On Jun. 22, 2023, the U.S. Food and Drug Administration (FDA) approved Sarepta Therapeutics’s Elevidys, the first gene therapy for the treatment of pediatric patients 4 through 5 years of age with Duchenne muscular dystrophy (DMD) with a confirmed mutation in the DMD gene who do not have a pre-existing medical reason preventing treatment with this therapy.

Duchenne muscular dystrophy is a rare and serious genetic condition which worsens over time, leading to weakness and wasting away of the body’s muscles. The disease occurs due to a defective gene that results in absence of dystrophin, a protein that helps keep the body’s muscle cells intact. As a result of this genetic defect, individuals with DMD may have symptoms such as trouble walking and running, falling frequently, fatigue, learning disabilities/difficulties, heart issues as a result of impact on heart muscle functioning, and breathing problems due to weakening of respiratory muscles involved in lung function. Symptoms of muscle weakness associated with DMD typically begin in childhood, often between 3 to 6 years of age.

DMD mainly affects males and in rare cases may affect females. About one in every 3,300 boys are affected by this disorder. As the disease progresses, life-threatening heart and respiratory problems can occur. Although disease severity and life expectancy vary, patients often succumb to the disease in their 20s or 30s because of heart and/or respiratory failure. Most current treatment approaches address the symptoms of the disease, but not its underlying genetic cause. Treatments include corticosteroid medications to slow down the progression of muscle weakness, stretching and exercise programs, and use of equipment such as braces or a wheelchair as walking becomes more difficult. Antisense oligonucleotides (ASOs) facilitate exon skipping for specific DMD gene mutations, but the ASOs can only address a minority of the gene mutations and require repeated administration.  

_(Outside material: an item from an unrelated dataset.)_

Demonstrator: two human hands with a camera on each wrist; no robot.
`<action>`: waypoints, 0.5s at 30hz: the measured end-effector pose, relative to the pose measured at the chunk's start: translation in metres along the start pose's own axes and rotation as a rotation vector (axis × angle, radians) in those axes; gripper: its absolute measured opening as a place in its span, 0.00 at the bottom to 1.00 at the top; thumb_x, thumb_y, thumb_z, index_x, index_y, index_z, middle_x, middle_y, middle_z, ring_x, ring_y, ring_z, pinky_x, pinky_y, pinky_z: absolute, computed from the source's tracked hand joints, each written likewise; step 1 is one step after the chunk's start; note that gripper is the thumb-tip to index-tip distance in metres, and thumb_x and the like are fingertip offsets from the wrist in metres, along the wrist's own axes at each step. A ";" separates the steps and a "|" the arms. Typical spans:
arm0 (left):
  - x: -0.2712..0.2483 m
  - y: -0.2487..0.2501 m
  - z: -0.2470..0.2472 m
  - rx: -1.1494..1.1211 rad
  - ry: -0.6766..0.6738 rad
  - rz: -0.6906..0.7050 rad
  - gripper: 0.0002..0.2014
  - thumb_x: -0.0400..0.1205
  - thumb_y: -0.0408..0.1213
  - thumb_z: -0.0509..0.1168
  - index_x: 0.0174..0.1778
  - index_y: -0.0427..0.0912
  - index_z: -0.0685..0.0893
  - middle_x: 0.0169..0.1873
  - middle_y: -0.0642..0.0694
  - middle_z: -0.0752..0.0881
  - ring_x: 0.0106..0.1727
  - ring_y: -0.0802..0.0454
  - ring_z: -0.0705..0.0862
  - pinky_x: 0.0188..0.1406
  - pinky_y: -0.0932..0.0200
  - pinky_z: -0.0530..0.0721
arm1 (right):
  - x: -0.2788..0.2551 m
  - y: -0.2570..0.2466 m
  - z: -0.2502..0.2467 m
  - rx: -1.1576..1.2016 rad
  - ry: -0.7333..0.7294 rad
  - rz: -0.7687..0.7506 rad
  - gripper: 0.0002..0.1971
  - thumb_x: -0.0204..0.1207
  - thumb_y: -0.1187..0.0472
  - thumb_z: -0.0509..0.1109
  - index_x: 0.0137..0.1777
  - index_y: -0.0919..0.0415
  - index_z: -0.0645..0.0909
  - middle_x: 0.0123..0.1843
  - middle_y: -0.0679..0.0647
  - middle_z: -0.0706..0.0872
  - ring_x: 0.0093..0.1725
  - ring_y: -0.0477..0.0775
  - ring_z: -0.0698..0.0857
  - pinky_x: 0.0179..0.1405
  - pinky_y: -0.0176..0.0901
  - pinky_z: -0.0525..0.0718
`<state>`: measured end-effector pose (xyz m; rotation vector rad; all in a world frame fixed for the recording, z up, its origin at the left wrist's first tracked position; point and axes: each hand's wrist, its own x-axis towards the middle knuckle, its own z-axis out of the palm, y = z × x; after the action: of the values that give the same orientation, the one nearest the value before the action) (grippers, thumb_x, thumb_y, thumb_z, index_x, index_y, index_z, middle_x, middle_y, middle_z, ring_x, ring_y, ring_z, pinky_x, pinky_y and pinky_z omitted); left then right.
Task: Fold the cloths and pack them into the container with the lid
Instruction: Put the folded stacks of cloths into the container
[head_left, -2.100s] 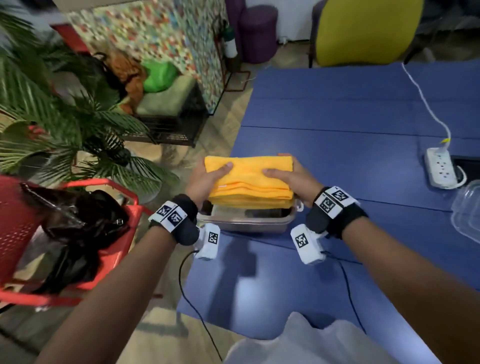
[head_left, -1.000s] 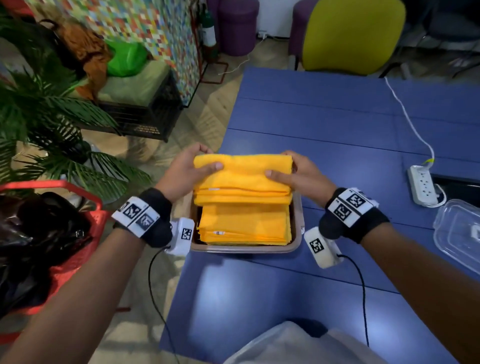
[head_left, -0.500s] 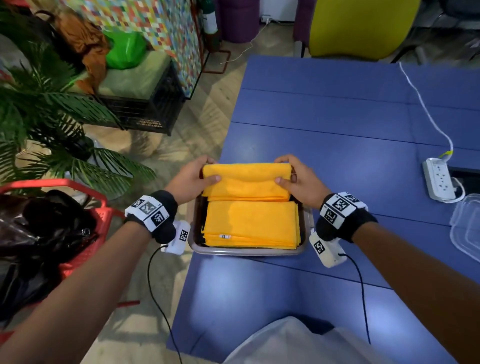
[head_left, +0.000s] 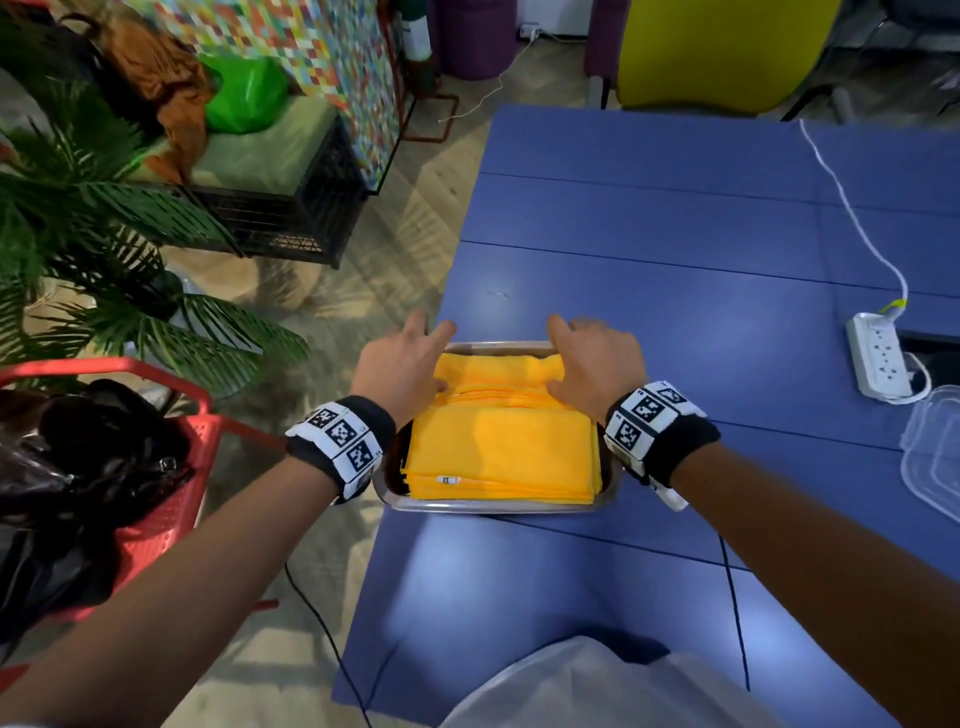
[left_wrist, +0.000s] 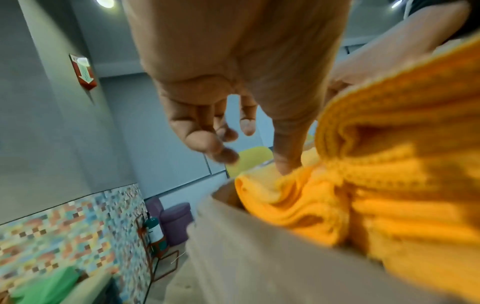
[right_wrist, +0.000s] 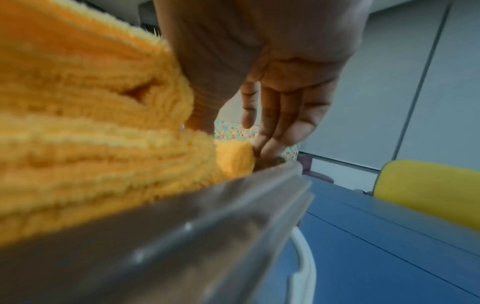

Elevidys is a recombinant gene therapy designed to deliver into the body a gene that leads to production of Elevidys micro-dystrophin, a shortened protein (138 kDa, compared to the 427 kDa dystrophin protein of normal muscle cells) that contains selected domains of the dystrophin protein present in normal muscle cells. The product is administered as a single intravenous dose. 

Elevidys was approved through the Accelerated Approval pathway, under which the FDA may approve drugs for serious or life-threatening diseases where there is an unmet medical need and the drug is shown to have an effect on a surrogate endpoint that is reasonably likely to predict clinical benefit to patients (improving how patients feel or function, or whether they survive longer), or an effect on a clinical endpoint that can be measured earlier than irreversible morbidity or mortality that is reasonably likely to predict an effect on irreversible morbidity or mortality or other clinical benefit. This pathway generally provides patients earlier access to promising new drugs while the company conducts clinical trials to verify the predicted clinical benefit.

A clinical benefit of Elevidys, including improved motor function, has not been established. As a condition of approval, the FDA is requiring the company to complete a clinical study to confirm the drug’s clinical benefit. The required study is designed to assess whether Elevidys improves physical function and mobility in ambulatory DMD patients with a confirmed mutation in the DMD gene. The study is ongoing and fully enrolled. The agency will review the data from this trial as quickly as possible to consider if further action, such as a revised indication or withdrawal of Elevidys, may be necessary.

The most commonly reported side effects by individuals who received Elevidys were vomiting, nausea, acute liver injury, pyrexia (fever) and thrombocytopenia (abnormally low platelet count in the blood). Patients’ liver function should be monitored before treatment with Elevidys, and weekly for the first three months after treatment. Patients given Elevidys may also be at risk for severe immune-mediated myositis (muscle inflammation). Additionally, myocarditis (inflammation of heart muscle) and elevations of troponin-I (a heart protein found in the blood after heart muscle injury) have been observed following use of Elevidys in clinical trials. Troponin-I levels should be monitored before administration of Elevidys and weekly for the first month after treatment.